Verhoeven, Editor of the Cambridge University Press book series on Intelligence and National Security in Africa & the Middle East, believes that, despite achieving much on a diplomatic level with EU countries in recent years, that in the MENA region Qatar still “operates in the shadows” in many such countries like Somalia and puts this down to its own embryonic state and less down to cloak and dagger histrionics; he is amused how western commentators brand it as such, contrasted to the UAE which many journalists wrongly consider a liberal western satellite in the Arab world – but which Verhoeven has no problem calling “the police state in the Middle East”.

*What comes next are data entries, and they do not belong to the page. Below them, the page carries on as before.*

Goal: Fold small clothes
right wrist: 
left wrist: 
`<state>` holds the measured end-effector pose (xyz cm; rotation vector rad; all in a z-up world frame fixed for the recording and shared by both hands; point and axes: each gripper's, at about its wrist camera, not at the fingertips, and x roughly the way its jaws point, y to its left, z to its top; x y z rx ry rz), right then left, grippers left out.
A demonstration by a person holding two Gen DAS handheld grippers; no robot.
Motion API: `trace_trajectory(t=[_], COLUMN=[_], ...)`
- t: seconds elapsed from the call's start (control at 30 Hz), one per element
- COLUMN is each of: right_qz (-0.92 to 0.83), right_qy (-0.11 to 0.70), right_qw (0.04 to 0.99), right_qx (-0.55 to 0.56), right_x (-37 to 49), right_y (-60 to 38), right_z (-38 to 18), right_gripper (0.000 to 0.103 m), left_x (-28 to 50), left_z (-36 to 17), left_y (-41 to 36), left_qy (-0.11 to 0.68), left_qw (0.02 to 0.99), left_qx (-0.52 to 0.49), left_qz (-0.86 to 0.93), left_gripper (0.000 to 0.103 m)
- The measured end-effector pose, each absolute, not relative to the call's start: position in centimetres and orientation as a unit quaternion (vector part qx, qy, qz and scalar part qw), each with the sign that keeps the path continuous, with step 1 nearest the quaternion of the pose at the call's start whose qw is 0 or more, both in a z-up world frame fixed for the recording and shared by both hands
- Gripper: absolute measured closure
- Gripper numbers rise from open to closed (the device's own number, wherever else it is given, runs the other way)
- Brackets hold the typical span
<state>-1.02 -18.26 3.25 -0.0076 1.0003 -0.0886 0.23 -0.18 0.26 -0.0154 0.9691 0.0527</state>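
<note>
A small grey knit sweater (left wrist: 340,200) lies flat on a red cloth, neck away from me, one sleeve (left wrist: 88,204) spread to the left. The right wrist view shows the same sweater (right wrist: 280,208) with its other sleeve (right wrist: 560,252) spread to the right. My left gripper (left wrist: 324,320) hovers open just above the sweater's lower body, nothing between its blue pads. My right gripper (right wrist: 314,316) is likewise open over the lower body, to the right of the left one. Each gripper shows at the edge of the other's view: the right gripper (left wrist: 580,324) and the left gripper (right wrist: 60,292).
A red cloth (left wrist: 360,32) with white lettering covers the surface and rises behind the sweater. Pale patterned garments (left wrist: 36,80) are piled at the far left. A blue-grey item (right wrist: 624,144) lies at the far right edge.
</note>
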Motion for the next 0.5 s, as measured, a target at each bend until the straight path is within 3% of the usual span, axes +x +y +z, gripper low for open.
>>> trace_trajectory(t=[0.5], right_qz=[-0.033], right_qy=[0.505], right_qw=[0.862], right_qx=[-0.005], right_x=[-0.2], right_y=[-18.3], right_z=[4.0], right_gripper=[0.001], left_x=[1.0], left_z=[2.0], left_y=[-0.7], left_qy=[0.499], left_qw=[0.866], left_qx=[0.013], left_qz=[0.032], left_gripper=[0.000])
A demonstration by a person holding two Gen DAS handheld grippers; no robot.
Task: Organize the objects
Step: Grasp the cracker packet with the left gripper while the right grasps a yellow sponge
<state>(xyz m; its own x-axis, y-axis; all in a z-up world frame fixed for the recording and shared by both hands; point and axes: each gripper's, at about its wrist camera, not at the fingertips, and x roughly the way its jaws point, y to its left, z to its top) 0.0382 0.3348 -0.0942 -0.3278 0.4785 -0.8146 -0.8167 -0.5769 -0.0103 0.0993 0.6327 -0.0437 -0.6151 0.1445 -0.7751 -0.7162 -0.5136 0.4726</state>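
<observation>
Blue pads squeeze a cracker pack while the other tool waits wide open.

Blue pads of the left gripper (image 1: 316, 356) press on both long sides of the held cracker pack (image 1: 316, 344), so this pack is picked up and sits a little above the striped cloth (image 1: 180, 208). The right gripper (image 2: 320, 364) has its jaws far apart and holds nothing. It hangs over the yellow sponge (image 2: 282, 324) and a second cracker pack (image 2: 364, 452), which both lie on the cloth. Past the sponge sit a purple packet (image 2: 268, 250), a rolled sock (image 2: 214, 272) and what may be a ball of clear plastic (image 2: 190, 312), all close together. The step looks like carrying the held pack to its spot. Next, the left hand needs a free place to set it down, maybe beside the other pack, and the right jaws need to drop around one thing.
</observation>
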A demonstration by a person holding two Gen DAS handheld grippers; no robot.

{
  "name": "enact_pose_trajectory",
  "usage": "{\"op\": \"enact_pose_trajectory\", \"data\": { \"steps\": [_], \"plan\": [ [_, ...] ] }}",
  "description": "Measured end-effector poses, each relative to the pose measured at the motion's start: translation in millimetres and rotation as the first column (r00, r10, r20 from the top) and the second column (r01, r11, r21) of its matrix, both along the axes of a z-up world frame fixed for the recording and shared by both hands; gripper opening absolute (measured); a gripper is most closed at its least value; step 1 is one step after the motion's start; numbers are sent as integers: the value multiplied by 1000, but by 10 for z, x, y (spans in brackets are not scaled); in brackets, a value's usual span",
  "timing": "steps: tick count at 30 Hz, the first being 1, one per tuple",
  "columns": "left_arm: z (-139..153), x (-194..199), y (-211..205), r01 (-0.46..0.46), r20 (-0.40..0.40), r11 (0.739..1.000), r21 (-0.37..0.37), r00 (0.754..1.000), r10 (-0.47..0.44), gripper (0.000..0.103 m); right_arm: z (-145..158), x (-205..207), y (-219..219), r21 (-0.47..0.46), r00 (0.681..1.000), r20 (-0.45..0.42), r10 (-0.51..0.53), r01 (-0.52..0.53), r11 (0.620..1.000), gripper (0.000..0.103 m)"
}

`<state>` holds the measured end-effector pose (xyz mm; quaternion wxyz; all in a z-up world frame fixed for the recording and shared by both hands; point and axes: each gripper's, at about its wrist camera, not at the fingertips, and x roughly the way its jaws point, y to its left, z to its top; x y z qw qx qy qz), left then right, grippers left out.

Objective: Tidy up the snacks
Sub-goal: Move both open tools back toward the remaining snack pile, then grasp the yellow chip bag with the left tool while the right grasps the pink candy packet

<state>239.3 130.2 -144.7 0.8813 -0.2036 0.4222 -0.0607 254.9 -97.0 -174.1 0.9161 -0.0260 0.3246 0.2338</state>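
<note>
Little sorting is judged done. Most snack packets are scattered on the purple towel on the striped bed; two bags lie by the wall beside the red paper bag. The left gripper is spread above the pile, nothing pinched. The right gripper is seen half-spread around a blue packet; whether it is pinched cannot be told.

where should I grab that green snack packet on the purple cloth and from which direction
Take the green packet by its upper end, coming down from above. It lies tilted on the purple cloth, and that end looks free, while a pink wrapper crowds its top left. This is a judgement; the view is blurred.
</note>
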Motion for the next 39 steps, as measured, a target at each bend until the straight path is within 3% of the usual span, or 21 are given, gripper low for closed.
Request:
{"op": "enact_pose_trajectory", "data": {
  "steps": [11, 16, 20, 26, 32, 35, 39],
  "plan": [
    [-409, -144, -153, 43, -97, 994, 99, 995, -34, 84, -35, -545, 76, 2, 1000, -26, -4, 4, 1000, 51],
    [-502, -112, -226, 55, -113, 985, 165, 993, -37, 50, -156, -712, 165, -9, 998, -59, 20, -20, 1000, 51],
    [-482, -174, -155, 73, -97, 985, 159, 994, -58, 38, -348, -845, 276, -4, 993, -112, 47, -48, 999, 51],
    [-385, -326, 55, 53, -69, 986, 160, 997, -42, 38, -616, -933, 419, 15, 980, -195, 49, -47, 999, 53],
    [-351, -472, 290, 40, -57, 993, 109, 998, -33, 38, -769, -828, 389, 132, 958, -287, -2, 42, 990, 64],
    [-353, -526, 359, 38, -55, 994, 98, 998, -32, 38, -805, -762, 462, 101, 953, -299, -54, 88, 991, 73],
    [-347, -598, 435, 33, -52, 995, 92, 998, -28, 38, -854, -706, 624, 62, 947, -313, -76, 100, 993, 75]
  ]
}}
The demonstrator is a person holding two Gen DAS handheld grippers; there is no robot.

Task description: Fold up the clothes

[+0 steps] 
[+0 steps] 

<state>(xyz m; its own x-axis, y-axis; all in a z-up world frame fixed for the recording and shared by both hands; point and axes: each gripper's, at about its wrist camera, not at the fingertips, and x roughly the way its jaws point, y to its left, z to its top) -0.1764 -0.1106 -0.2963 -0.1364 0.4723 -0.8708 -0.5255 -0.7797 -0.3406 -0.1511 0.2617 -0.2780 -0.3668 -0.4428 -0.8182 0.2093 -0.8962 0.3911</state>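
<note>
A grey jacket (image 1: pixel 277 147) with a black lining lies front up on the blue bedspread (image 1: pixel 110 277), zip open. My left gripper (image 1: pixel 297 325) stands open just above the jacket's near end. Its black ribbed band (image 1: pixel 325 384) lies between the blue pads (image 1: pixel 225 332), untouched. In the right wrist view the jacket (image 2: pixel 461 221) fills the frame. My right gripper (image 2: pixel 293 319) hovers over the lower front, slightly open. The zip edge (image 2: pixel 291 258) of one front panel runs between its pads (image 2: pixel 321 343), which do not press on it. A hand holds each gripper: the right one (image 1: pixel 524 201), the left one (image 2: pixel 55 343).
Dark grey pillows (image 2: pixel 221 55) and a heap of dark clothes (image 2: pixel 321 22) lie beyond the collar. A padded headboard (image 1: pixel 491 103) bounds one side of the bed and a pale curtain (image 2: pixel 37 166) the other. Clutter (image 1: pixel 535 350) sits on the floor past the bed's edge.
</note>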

“There is still this residue of Qatar being a rogue actor in the shadows and not being above board like the Emiratis and that’s difficult to counter” he explains.
“The institutional capacity here is very, limited so, the advantage of flexibility is that is that [Qatar] can move very quickly, but the downside is that things don’t get checked and you’re obliged to follow your biases and you don’t learn from previous experiences …and there is so much money available which places extraordinary discretionary powers in the hands of individuals – both in formal and informal positions of power so this is destabilizing for Somalia, Ethiopia or Eritrea.”
This fandango in Doha is also replicated in Somalia. Al Shabab the infamous extremist organisation – an affiliate of Al Qaeda – permeates all strands of Somalia’s infrastructure. But few Somalis believe that it has an allegiance to one particular Gulf Arab country, with a recent story of one group instructing Somali pirates to release a Saudi tanker it had captured, doing the rounds.
It’s entirely feasible that Qatar is responsible for the Bosasa explosion as Al Shabab forces who are disgruntled with the UAE presence would accommodate their instruction – informally or formally.
But most Somalis don’t consider Qatar to be a legitimate state actor in the same way that they accept the UAE is, and so Doha needs to rethink its unedifying strategy in the Horn of Africa as the smart money says that it just shot itself in the foot.